* **Records drawn from a dataset**:
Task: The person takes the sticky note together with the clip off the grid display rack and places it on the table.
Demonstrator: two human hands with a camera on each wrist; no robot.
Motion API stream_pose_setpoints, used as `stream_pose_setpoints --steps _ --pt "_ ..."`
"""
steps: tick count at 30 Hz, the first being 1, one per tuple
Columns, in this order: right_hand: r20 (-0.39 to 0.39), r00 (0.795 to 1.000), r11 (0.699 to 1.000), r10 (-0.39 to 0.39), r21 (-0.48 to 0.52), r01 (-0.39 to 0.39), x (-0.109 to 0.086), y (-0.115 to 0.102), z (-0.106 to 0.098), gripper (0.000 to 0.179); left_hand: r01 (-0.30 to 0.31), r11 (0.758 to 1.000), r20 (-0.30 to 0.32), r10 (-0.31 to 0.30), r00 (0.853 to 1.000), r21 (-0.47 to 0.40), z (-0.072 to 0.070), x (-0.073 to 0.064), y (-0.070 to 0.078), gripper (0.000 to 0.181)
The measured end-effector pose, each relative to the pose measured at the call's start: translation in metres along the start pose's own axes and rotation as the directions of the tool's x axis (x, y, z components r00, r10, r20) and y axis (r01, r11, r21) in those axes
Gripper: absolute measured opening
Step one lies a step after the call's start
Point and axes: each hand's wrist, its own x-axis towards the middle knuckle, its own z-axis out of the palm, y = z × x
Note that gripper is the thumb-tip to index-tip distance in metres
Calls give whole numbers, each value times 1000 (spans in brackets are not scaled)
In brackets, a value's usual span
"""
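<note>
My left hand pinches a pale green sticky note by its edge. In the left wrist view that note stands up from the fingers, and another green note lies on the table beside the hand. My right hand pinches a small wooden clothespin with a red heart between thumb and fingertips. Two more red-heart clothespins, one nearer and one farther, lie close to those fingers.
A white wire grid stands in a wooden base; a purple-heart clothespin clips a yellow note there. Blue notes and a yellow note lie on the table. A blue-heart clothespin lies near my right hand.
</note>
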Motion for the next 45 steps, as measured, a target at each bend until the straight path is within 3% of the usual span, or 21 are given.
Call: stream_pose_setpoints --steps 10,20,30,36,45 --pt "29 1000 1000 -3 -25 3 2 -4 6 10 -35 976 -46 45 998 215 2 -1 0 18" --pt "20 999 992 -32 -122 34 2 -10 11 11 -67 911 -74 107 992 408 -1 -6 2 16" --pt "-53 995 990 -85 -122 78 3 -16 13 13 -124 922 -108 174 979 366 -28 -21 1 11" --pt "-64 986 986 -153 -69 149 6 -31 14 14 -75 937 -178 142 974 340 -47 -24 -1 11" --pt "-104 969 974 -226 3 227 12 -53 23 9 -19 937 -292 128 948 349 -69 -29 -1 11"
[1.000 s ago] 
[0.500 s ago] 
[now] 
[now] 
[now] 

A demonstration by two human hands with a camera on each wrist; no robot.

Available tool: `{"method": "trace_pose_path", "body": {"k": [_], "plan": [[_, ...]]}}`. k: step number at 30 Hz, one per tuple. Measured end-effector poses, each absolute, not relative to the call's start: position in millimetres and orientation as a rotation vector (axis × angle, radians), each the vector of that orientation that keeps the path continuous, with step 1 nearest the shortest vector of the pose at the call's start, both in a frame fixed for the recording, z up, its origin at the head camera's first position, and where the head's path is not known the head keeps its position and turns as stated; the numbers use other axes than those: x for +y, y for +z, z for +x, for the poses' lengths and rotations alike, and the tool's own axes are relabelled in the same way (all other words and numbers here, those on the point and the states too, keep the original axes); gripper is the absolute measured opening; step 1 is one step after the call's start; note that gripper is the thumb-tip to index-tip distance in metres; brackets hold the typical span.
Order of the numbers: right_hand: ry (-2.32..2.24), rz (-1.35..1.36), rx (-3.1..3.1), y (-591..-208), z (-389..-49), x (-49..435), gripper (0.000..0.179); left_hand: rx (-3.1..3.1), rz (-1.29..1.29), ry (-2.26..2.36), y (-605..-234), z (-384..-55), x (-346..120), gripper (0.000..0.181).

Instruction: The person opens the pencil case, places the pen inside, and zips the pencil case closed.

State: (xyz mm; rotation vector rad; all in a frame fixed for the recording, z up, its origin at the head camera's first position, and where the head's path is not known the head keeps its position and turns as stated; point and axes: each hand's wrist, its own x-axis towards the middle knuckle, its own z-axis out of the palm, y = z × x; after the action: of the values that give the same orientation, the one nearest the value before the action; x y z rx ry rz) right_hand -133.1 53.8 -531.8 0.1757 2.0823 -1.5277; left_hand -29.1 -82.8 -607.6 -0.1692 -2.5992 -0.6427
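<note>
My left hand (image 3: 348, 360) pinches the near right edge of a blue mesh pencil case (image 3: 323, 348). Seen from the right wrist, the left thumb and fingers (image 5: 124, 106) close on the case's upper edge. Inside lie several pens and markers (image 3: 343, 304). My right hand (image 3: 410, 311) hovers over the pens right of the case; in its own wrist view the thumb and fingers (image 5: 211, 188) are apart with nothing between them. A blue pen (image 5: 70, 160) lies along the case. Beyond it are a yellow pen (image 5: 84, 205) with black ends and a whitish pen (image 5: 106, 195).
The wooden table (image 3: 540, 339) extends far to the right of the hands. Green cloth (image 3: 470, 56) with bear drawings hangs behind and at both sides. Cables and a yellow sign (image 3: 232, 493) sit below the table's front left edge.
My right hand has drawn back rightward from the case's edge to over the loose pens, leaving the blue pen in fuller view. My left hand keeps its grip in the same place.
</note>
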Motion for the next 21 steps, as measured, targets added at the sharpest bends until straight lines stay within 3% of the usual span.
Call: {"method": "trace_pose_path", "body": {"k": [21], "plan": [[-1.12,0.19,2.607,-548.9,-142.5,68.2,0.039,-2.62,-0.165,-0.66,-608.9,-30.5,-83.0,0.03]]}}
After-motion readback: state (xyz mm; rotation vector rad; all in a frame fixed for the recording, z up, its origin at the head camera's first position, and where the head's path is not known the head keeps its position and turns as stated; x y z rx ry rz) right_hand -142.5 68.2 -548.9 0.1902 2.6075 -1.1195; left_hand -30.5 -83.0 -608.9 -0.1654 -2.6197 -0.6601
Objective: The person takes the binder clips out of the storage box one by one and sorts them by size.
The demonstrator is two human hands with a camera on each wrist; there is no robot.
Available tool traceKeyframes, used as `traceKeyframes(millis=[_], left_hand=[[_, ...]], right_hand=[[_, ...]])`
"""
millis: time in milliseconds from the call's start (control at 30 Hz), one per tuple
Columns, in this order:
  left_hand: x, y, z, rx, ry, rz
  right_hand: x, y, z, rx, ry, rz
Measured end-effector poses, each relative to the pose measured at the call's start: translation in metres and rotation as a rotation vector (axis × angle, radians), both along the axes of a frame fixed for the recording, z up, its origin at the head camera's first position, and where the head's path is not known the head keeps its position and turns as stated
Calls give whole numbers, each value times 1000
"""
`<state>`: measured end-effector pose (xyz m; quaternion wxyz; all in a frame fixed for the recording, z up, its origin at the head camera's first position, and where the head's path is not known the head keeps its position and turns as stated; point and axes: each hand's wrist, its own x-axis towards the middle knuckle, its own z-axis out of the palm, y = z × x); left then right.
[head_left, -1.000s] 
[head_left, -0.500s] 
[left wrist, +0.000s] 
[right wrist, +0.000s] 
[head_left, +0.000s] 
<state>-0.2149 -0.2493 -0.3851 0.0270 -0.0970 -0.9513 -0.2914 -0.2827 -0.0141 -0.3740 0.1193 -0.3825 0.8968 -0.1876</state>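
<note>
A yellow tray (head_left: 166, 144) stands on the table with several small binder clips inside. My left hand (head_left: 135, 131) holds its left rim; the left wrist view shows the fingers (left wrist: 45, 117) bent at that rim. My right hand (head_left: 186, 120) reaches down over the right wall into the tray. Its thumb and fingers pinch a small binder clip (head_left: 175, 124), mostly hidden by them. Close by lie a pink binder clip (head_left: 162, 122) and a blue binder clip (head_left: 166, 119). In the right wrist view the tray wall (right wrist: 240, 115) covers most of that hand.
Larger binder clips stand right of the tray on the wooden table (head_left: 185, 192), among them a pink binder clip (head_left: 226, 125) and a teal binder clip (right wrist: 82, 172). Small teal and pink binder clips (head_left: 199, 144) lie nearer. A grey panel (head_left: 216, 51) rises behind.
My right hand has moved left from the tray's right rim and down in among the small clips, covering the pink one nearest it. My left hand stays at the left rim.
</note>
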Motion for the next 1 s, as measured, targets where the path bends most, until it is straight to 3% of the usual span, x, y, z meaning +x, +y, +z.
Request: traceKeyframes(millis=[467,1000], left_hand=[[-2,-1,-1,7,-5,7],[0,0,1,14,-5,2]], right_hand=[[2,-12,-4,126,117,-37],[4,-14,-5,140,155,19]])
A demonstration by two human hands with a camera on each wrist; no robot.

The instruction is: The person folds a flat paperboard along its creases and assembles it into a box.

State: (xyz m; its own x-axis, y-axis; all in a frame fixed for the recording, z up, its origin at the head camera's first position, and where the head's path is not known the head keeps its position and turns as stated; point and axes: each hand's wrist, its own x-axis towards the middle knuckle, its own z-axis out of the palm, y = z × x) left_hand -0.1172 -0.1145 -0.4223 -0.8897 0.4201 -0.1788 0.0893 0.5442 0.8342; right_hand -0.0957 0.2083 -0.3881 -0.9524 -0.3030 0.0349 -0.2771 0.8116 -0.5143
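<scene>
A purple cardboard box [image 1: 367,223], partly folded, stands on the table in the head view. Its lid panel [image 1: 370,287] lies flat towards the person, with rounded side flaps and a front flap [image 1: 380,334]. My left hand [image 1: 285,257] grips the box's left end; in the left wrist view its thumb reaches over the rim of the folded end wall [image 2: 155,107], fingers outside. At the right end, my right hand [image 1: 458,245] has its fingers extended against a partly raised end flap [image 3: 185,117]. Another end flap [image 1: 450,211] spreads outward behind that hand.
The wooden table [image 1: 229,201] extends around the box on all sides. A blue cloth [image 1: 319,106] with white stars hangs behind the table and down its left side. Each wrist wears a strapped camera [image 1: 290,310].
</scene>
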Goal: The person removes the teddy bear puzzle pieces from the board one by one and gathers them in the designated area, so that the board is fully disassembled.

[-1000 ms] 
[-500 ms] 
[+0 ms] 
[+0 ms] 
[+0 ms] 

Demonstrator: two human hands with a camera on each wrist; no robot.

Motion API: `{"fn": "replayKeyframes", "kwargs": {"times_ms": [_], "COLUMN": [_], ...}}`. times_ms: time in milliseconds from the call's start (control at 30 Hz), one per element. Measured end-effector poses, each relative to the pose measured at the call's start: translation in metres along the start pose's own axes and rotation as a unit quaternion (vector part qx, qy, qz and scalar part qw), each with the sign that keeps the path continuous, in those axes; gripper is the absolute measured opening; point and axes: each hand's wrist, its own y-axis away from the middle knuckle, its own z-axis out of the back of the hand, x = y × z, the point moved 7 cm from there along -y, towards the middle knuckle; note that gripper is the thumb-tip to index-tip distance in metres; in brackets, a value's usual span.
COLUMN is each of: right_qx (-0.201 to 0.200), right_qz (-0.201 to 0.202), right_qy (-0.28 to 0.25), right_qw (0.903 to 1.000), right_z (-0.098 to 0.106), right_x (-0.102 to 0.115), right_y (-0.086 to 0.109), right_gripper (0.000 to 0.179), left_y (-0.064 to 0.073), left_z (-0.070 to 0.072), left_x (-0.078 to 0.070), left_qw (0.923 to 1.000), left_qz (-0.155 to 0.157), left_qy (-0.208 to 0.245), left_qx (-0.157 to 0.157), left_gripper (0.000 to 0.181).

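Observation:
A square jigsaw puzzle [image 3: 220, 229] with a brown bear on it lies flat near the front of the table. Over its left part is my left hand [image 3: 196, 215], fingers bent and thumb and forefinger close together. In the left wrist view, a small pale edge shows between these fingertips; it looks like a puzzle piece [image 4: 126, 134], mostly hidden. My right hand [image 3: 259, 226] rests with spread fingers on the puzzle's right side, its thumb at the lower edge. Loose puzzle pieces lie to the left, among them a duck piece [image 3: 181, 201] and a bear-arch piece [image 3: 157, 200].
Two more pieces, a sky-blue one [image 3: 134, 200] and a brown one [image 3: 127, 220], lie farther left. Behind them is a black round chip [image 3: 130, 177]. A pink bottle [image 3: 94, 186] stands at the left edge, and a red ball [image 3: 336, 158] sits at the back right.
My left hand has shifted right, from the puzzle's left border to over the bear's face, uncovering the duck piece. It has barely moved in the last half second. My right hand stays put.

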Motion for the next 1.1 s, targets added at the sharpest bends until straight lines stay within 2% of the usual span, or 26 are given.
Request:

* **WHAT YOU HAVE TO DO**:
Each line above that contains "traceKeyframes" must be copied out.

* **THE ANSWER**:
Available tool traceKeyframes, used as `traceKeyframes(millis=[_], left_hand=[[_, ...]], right_hand=[[_, ...]])`
Request: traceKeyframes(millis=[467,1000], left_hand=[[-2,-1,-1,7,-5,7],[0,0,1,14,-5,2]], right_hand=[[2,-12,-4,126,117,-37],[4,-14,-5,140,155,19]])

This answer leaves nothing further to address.